Your assignment: Reproduce the data below in full and exclude every picture.

Raw data:
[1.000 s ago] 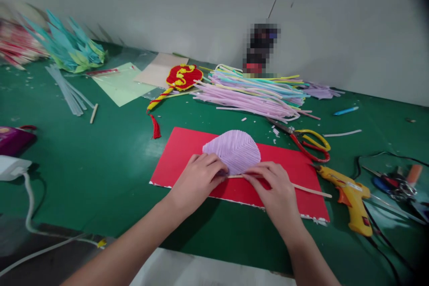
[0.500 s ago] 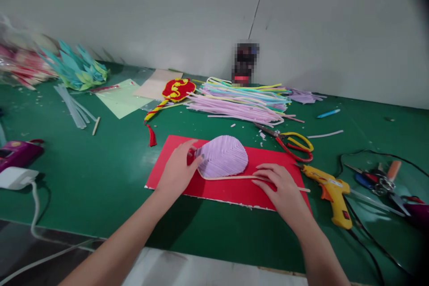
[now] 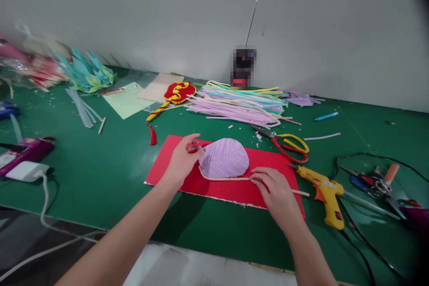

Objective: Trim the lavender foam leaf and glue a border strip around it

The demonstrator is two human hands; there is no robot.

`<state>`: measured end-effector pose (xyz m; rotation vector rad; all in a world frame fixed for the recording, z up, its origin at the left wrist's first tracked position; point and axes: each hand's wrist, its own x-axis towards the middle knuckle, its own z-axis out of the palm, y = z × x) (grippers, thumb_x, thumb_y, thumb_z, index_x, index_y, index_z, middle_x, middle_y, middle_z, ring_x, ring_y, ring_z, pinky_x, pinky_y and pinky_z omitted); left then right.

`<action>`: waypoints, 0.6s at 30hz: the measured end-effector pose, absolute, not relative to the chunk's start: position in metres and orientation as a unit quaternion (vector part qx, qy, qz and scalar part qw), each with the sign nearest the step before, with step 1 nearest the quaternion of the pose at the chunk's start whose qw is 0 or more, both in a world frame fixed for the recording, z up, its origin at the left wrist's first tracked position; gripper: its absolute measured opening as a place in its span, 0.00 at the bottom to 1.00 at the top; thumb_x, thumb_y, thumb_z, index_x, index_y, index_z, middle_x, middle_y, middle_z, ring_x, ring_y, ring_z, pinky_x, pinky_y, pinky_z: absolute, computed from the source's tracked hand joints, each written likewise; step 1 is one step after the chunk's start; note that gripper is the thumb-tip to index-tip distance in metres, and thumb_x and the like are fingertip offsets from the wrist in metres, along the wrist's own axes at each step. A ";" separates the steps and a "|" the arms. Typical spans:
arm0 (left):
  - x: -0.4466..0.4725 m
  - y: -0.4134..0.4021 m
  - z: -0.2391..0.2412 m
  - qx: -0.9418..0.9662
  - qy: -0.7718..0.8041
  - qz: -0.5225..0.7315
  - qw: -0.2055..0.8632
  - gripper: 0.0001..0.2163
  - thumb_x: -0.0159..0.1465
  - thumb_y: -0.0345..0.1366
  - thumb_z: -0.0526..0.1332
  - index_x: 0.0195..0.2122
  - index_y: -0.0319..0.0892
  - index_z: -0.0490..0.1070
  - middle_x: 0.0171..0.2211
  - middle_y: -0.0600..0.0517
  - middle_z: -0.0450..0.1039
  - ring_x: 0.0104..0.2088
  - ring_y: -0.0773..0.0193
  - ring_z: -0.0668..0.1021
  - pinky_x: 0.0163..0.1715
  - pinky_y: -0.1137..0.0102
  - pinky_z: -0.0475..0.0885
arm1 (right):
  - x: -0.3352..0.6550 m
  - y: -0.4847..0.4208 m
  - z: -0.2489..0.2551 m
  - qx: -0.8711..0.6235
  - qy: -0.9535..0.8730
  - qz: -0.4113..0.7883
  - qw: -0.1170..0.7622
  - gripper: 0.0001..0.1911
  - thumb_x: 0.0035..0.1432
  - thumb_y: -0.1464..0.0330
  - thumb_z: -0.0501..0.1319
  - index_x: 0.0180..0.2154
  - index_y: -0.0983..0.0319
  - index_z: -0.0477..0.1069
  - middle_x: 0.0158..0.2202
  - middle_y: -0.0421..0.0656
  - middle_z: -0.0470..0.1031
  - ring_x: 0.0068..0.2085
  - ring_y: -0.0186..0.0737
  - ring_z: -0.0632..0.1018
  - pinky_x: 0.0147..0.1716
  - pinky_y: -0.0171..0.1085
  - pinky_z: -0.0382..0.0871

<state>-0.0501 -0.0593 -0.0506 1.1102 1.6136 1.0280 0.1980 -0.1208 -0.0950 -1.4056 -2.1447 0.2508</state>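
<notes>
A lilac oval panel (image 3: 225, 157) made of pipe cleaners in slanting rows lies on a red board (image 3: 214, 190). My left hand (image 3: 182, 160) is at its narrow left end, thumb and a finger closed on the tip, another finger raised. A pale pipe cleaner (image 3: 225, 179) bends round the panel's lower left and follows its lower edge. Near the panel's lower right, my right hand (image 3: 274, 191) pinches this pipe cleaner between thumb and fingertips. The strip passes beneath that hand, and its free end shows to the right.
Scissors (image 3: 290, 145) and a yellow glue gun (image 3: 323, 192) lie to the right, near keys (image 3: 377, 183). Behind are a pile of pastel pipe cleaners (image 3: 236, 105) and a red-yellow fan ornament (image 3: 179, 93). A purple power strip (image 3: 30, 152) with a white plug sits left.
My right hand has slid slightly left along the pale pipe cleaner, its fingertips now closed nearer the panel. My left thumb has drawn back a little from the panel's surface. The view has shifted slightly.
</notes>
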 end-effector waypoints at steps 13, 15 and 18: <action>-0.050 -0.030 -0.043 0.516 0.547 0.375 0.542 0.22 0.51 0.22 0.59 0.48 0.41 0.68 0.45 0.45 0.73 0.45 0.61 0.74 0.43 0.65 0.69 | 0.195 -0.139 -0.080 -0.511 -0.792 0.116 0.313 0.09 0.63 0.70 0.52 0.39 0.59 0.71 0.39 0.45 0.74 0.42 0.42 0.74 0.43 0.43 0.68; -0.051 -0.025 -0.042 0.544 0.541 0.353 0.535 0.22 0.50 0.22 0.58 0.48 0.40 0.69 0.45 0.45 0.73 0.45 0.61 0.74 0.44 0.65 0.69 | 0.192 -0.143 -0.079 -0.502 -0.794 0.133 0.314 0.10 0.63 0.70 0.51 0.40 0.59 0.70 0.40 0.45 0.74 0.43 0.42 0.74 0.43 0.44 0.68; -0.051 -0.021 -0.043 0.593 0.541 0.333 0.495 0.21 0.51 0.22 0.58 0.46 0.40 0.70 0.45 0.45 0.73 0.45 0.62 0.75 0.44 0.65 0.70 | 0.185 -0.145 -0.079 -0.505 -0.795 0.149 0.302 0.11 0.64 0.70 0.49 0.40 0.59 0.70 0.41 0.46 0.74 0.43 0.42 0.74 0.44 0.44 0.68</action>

Result of the task:
[1.000 s ago] 
[0.500 s ago] 
[now] 

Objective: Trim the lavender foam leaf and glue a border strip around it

The demonstrator is two human hands; there is no robot.

`<state>`: measured end-effector pose (xyz m; rotation vector rad; all in a world frame fixed for the recording, z up, its origin at the left wrist's first tracked position; point and axes: each hand's wrist, its own x-axis towards the middle knuckle, its own z-axis out of the palm, y = z × x) (grippers, thumb_x, thumb_y, thumb_z, index_x, index_y, index_z, middle_x, middle_y, middle_z, ring_x, ring_y, ring_z, pinky_x, pinky_y and pinky_z omitted); left then right.

`<action>`: waypoints, 0.6s at 30hz: the measured end-effector pose, absolute, not relative to the chunk's start: position in metres and orientation as a unit quaternion (vector part qx, qy, qz and scalar part qw), each with the sign nearest the step before, with step 1 nearest the quaternion of the pose at the chunk's start whose qw is 0 or more, both in a world frame fixed for the recording, z up, its origin at the left wrist's first tracked position; gripper: its absolute measured opening as a place in its span, 0.00 at the bottom to 1.00 at the top; thumb_x, thumb_y, thumb_z, index_x, index_y, index_z, middle_x, middle_y, middle_z, ring_x, ring_y, ring_z, pinky_x, pinky_y, pinky_z: absolute, computed from the source's tracked hand joints, each written likewise; step 1 is one step after the chunk's start; note that gripper is the thumb-tip to index-tip distance in metres, and thumb_x and the like are fingertip offsets from the wrist in metres, along the wrist's own axes at each step. A ";" separates the steps and a "|" the arms. Typical spans:
arm0 (left):
  - x: -0.4466..0.4725 m
  - y: -0.4134..0.4021 m
  - z: -0.2391..0.2412 m
  - qx: -0.9418..0.9662
  - qy: -0.7718..0.8041
  - qz: -0.5225..0.7315
  - qw: -0.2055..0.8632
  - gripper: 0.0001..0.2163
  - thumb_x: -0.0159..0.1465
  - thumb_y: -0.0345..0.1366
  - thumb_z: -0.0526..0.1332
  - index_x: 0.0195..0.2122
  - index_y: -0.0319..0.0892
  - index_z: -0.0490..0.1070
  - middle_x: 0.0171..0.2211
  - middle_y: -0.0600..0.0517
  - middle_z: -0.0450..0.1039
  - ring_x: 0.0104..0.2088
  - ring_y: -0.0773..0.0193
  - ring_z: -0.0668..0.1021
  - pinky_x: 0.0163..0.1715
  - pinky_y: -0.1137..0.0102
  - pinky_z: -0.0475..0.0885
arm1 (right):
  - x: -0.3352..0.6550 m
  - y: -0.4847..0.4208 m
  - z: -0.2489..0.2551 m
  - qx: -0.8711..0.6235
  - qy: -0.9535..0.8730
  - qz: -0.4113..0.7883
  - qw: -0.1170..0.7622
  - gripper: 0.0001..0.1911
  - thumb_x: 0.0035..0.1432
  - thumb_y: -0.1464..0.0330
  - thumb_z: -0.0501..0.1319
  - index_x: 0.0180..0.2154
  - index_y: -0.0983..0.0319
  - index_z: -0.0477..0.1069
  - middle_x: 0.0158..0.2202
  - middle_y: -0.0421..0.0656
  - middle_z: -0.0470..0.1031
  - ring_x: 0.0068..0.2085
  - ring_y: -0.0186..0.0737
  - ring_z: -0.0632..0.1018
  - pinky_x: 0.0147..0.1716
  - pinky_y: -0.0171..0.1085
  - pinky_z: -0.0382..0.0871

<state>-0.0501 -0.0593 -0.0506 1.1102 1.6136 1.0280 0.1980 -0.1208 -0.0950 -1.4056 -2.1447 0.2508</state>
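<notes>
A lilac oval panel (image 3: 225, 157) made of pipe cleaners in slanting rows lies on a red board (image 3: 214, 190). My left hand (image 3: 182, 160) is at its narrow left end, thumb and a finger closed on the tip, another finger raised. A pale pipe cleaner (image 3: 225, 179) bends round the panel's lower left and follows its lower edge. Near the panel's lower right, my right hand (image 3: 274, 191) pinches this pipe cleaner between thumb and fingertips. The strip passes beneath that hand, and its free end shows to the right.
Scissors (image 3: 290, 145) and a yellow glue gun (image 3: 323, 192) lie to the right, near keys (image 3: 377, 183). Behind are a pile of pastel pipe cleaners (image 3: 236, 105) and a red-yellow fan ornament (image 3: 179, 93). A purple power strip (image 3: 30, 152) with a white plug sits left.
My right hand has slid slightly left along the pale pipe cleaner, its fingertips now closed nearer the panel. My left thumb has drawn back a little from the panel's surface. The view has shifted slightly.
</notes>
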 end-effector waypoints at steps 13, 15 and 18: <action>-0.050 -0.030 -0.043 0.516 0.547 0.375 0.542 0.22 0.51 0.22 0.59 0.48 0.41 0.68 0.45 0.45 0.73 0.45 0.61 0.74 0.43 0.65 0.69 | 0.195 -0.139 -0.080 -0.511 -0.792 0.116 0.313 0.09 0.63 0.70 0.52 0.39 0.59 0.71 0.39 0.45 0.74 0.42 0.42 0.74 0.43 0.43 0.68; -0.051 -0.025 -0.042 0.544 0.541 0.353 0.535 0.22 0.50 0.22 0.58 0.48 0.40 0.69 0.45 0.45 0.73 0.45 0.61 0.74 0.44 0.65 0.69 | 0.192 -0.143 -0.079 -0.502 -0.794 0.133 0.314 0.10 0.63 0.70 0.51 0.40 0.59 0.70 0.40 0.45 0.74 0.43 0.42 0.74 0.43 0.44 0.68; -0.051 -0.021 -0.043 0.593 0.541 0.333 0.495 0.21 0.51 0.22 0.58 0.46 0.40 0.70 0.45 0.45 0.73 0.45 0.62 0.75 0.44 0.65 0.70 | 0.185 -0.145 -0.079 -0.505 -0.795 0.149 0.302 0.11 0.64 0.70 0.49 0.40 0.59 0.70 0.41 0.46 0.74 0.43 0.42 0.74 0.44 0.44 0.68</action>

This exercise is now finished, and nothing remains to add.